WORK INSTRUCTIONS> Determine how many lines in the listing that follows include "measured". Answer only with that number.

AVAILABLE DATA>
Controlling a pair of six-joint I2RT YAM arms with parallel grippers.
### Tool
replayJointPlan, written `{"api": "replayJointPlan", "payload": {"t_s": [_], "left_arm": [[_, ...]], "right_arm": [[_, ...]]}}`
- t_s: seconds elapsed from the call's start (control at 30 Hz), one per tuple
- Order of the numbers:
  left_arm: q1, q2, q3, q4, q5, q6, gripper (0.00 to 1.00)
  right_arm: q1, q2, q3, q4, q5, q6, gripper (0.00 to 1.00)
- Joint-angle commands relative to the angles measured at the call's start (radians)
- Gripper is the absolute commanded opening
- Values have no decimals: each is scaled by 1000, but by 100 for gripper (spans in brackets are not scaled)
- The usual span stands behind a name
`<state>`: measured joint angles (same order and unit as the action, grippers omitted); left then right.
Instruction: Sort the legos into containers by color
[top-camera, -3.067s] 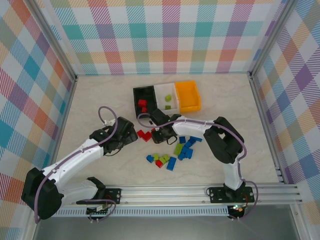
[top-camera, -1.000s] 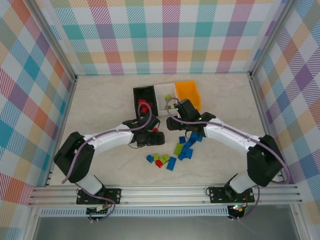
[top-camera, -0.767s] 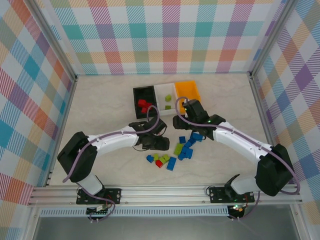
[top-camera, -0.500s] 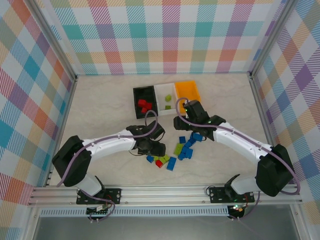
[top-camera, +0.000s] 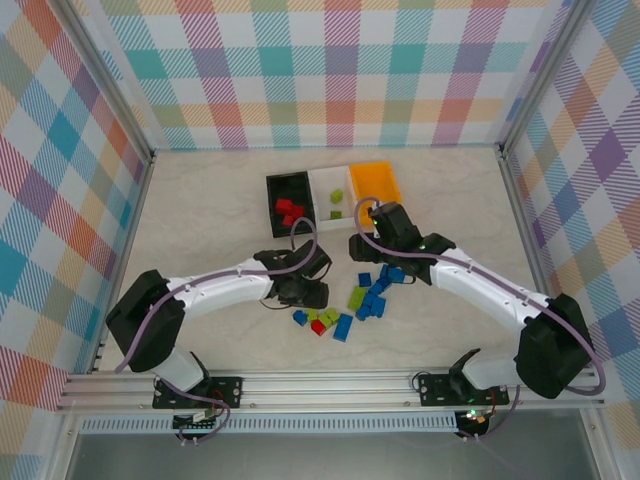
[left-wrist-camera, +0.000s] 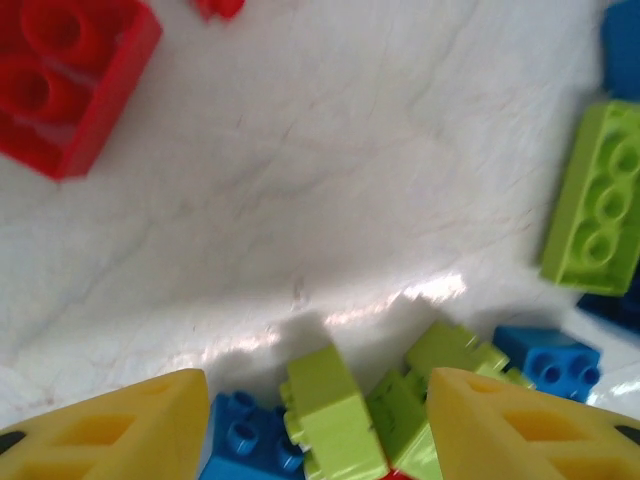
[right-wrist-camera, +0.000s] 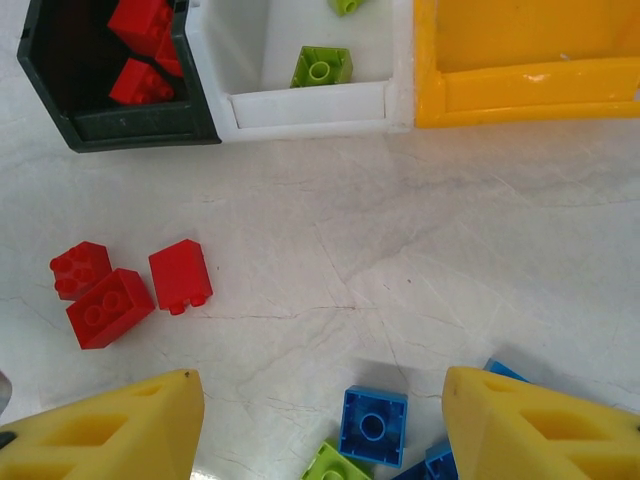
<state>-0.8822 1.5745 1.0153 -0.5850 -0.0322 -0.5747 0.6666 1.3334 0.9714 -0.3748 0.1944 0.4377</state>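
At the far side of the desk (top-camera: 200, 200), three bins sit side by side: the black bin (right-wrist-camera: 120, 125), the white bin (right-wrist-camera: 300, 110) and the orange bin (right-wrist-camera: 520, 85). I think the job is less than half done. A few red bricks (top-camera: 287, 210) lie in the black bin, and two green bricks (right-wrist-camera: 321, 66) lie in the white bin. I can see nothing in the orange bin, so I guess the blue ones belong there and none have gone in yet.

Most of the bricks are out on the desk, nearer the arms. The loose pile (top-camera: 350, 305) has lots of blue, some green and a bit of red. Three loose red bricks (right-wrist-camera: 110, 300) lie near the black bin.

The left fingers (left-wrist-camera: 120, 430) are down at the pile. They are spread apart on both sides of one green brick (left-wrist-camera: 330, 420) and are not touching it. The right fingers (right-wrist-camera: 110, 430) are apart too and hold nothing. They hang over the bare desk between the bins and the pile.
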Motion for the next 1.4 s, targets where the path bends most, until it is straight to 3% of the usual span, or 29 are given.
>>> {"api": "replayJointPlan", "payload": {"t_s": [0.0, 0.37, 0.57, 0.9, 1.2, 1.37], "left_arm": [[-9, 24, 43, -72, -51, 54, 58], [-85, 106, 5, -88, -67, 42, 45], [-105, 99, -22, -105, -71, 30, 46], [-118, 79, -14, -128, -109, 1, 30], [-51, 78, 140, -122, -152, 20, 24], [25, 173, 403, -80, -204, 67, 23]], "right_arm": [[-6, -30, -19, 11, 19, 9, 65], [-8, -47, -34, 17, 22, 12, 65], [-9, -57, -43, 14, 27, 13, 65], [-11, -55, -54, 27, 20, 24, 65], [-22, -97, -67, 16, 57, 34, 65], [-37, -139, -100, 16, 96, 62, 65]]}}
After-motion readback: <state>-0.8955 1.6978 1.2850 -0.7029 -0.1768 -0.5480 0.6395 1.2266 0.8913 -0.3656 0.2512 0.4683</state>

ANSWER TO THIS EXERCISE> 2